Dana Gas, producteur de gaz naturel basé aux Émirats arabes unis, a conclu un protocole d’accord (memorandum of understanding – MoU) avec la Syrian Petroleum Company, opérateur public syrien, en vue de relancer des actifs gaziers dans la région d’Abu Rabah, au centre du pays. L’initiative intervient alors que plusieurs juridictions occidentales, dont l’Union européenne, le Royaume-Uni et les États-Unis, ont allégé certaines restrictions visant le secteur énergétique syrien.
Un projet sur gisement mature sous contrainte sécuritaire
Le périmètre visé inclut notamment Abu Rabah, un champ gazier historiquement stratégique nécessitant d’importantes opérations de remise à niveau. Le site se situe à environ 135 kilomètres à l’intérieur du territoire syrien, dans une zone exposée aux risques logistiques et sécuritaires. La remise en service impliquerait la réhabilitation des têtes de puits, des systèmes de collecte, de traitement et d’évacuation vers les centrales électriques.
L’accord non contraignant signé entre les deux parties permettrait à Dana Gas de sécuriser une position anticipée dans un marché domestique sous tension, tout en testant la viabilité d’un retour progressif des investissements étrangers dans l’énergie syrienne.
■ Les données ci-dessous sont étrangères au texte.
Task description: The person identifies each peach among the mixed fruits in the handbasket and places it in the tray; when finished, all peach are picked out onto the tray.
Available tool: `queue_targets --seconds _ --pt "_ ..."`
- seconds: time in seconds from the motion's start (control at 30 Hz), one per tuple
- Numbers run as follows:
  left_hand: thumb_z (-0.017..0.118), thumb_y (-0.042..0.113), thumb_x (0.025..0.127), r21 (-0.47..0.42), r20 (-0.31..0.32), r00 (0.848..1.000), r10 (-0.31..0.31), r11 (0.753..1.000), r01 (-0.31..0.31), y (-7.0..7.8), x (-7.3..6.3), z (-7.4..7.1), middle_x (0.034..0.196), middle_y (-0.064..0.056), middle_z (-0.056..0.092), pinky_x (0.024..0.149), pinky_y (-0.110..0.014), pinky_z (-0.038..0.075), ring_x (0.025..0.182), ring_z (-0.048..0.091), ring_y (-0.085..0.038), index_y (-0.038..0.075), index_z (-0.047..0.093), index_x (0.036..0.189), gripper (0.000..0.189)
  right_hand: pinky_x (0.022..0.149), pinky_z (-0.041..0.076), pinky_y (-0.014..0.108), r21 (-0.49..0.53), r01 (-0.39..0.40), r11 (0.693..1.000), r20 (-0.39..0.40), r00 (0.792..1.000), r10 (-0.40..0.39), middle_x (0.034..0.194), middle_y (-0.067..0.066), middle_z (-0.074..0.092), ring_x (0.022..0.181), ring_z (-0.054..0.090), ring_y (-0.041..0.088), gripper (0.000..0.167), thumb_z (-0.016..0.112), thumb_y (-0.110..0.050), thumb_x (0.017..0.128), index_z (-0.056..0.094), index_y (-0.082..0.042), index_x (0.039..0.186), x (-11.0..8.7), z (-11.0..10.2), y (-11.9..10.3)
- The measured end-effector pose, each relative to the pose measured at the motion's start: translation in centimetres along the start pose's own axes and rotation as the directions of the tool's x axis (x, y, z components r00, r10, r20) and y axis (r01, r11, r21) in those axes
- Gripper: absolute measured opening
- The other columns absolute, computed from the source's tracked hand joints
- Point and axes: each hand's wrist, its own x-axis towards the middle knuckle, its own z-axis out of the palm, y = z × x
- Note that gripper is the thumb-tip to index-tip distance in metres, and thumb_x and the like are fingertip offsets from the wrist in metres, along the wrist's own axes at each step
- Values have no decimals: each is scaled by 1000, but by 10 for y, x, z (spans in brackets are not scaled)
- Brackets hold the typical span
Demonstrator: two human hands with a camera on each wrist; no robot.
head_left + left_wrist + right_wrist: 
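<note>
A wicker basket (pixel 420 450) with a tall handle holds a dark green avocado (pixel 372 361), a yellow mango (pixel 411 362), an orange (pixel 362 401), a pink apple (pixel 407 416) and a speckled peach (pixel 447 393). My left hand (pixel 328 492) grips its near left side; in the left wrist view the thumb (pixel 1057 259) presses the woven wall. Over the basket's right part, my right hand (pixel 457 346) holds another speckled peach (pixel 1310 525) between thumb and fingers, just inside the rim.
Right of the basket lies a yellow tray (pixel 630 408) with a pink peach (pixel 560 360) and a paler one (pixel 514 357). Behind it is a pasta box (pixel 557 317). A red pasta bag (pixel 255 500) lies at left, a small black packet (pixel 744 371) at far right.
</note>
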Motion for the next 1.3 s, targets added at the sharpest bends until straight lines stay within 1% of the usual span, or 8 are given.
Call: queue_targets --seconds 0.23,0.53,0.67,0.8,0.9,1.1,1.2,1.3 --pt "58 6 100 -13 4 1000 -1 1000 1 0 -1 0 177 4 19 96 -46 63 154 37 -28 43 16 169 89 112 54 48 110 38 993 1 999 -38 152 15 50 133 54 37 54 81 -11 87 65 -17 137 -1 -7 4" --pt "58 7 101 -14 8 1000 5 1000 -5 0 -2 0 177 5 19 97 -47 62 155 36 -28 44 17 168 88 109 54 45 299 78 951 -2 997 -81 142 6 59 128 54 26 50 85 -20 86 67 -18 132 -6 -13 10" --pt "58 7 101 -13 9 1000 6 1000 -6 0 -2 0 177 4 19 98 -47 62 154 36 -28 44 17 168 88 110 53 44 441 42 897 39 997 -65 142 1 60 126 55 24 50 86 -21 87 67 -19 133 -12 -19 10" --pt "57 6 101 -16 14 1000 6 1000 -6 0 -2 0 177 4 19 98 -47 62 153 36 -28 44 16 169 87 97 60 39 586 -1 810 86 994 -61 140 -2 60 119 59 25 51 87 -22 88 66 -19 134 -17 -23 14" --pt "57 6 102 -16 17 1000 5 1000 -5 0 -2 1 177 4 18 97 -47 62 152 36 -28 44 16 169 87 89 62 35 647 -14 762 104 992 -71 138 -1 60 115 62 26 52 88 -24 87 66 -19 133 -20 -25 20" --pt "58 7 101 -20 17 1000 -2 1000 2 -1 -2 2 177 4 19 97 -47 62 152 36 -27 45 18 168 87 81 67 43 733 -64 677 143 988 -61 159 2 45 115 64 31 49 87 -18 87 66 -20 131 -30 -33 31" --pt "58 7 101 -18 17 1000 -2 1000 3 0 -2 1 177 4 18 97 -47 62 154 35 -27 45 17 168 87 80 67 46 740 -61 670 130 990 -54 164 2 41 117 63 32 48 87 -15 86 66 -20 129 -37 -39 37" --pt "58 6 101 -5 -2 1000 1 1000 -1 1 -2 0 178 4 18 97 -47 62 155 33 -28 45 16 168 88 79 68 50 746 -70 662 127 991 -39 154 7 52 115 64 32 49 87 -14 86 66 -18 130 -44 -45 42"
Le projet s’inscrit dans la stratégie énergétique nationale visant à substituer le fioul et le gasoil par du gaz domestique dans la production électrique.
Assouplissements réglementaires et fenêtres d’investissement
L’opération est rendue possible par une série d’assouplissements. L’Union européenne a suspendu certaines restrictions sectorielles sur l’énergie et les transports en février 2025, tandis que le Royaume-Uni a levé plusieurs interdictions ciblant la banque centrale syrienne. Aux États-Unis, le Bureau de contrôle des avoirs étrangers (Office of Foreign Assets Control – OFAC) a émis une licence générale temporaire autorisant certaines transactions dans un cadre limité.
Ces dérogations ne sont valables que pour une période de 180 jours et imposent des restrictions strictes, notamment l’exclusion de toute entité russe ou iranienne. Dana Gas devra également filtrer ses partenaires et prestataires via des listes consolidées, afin de rester en conformité avec les exigences britanniques, européennes et américaines.
Un pari mesuré sur la croissance post-KM250
Pour Dana Gas, ce MoU représente une option de croissance à faible engagement, dans le sillage du projet KM250 développé dans la Région du Kurdistan d’Irak. Aucun investissement direct ne sera engagé avant la finalisation d’études techniques et la validation d’un cadre fiscal et contractuel, probablement sous forme de contrat de partage de production (production sharing contract – PSC).
La décision finale d’investissement dépendra de plusieurs facteurs, dont la structuration des paiements via un mécanisme de comptes séquestres, l’obtention d’assurances adaptées aux risques politiques et opérationnels, et l’existence d’un acheteur souverain fiable. L’horizon de production est estimé à plus de dix-huit mois.
Exposition réglementaire, financière et géopolitique
Le projet reste exposé à un éventuel retour en arrière des régimes de sanctions. Un scénario de “snap-back” mettrait fin aux autorisations temporaires et contraindrait Dana Gas à se retirer, sans recours financier significatif si des clauses de sortie anticipée sont intégrées. La zone ciblée est également sujette aux interruptions logistiques, à la volatilité sécuritaire et à une faible disponibilité des ressources techniques.
Le projet requiert par ailleurs des couvertures d’assurance coûteuses, incluant les risques politiques, le sabotage et la responsabilité civile de l’opérateur. Les banques correspondantes se montrent encore prudentes, en l’absence de clarification transactionnelle de l’OFAC.
Un test régional pour la normalisation énergétique syrienne
Si le projet évolue sans incidents, il pourrait constituer un précédent stratégique pour d’autres acteurs de la région Moyen-Orient Afrique du Nord (MENA), en dehors des sphères d’influence russes ou iraniennes. Des protocoles similaires pourraient émerger dans le raffinage ou la production d’électricité si la dynamique de “normalisation sous garde-fous” se confirme.
Le scénario reste toutefois suspendu aux prolongations des licences américaines, à l’évolution des régimes de sanctions et à la capacité des opérateurs à sécuriser les conditions contractuelles, financières et sécuritaires indispensables à la reprise effective des flux gaziers.